• [WHAT YOU NEED TO DO]:
Please repeat, exactly and without pictures, the lines of the entries below that run from the one containing "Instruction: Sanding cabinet" through the one containing "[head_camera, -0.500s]".

[Data entries]
········
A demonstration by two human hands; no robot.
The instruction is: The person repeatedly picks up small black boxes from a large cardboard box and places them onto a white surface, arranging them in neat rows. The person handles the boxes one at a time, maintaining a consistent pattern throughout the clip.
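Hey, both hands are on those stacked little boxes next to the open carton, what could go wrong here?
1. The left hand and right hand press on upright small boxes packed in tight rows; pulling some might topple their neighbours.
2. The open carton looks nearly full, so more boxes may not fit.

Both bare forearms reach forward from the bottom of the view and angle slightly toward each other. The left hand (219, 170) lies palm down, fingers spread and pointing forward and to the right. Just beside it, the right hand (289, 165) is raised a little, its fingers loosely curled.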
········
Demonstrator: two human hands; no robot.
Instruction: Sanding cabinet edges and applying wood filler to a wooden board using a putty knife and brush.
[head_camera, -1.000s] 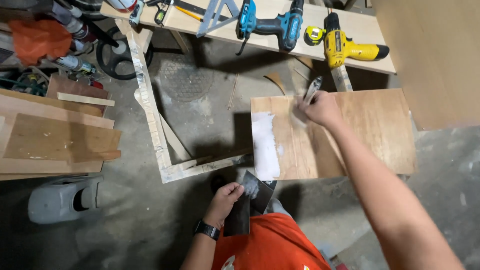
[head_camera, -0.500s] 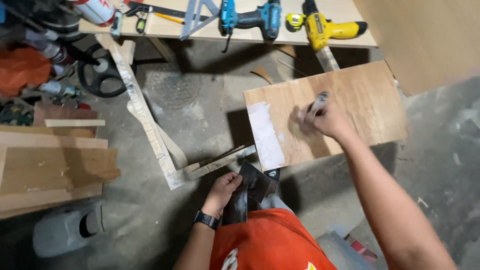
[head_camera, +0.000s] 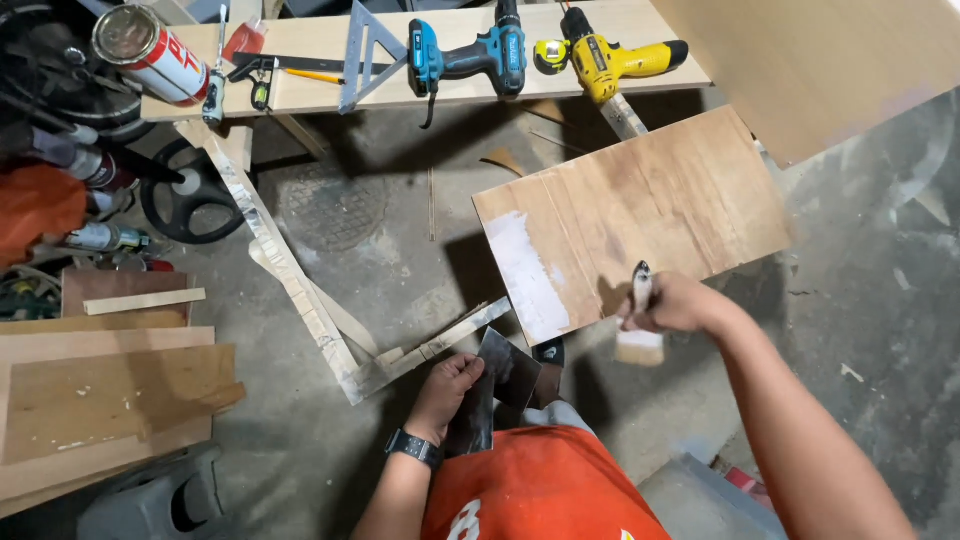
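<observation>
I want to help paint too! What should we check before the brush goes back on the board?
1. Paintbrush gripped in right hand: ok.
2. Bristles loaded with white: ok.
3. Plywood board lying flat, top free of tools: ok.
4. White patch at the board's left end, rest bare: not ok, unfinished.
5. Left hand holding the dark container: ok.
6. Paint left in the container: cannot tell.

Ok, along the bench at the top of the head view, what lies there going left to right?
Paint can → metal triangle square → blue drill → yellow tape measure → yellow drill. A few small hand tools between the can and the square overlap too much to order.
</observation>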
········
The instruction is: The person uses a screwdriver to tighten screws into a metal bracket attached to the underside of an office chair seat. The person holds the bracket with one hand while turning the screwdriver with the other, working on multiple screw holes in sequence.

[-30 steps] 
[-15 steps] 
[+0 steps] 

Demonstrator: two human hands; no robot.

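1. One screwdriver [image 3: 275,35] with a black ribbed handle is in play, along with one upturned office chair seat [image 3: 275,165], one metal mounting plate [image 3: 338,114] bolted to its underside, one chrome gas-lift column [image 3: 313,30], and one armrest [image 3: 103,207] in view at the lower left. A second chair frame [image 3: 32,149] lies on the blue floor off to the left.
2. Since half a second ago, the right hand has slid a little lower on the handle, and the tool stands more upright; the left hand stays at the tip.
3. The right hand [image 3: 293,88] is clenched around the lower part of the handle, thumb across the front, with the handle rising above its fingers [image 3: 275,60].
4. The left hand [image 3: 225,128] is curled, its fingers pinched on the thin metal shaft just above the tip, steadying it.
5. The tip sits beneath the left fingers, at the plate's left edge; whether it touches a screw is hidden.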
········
• [ANSWER BOX]:
Instruction: Sanding cabinet edges and applying wood filler to a wooden board using a putty knife and brush.
[head_camera, -1.000s] 
[head_camera, -0.500s] 

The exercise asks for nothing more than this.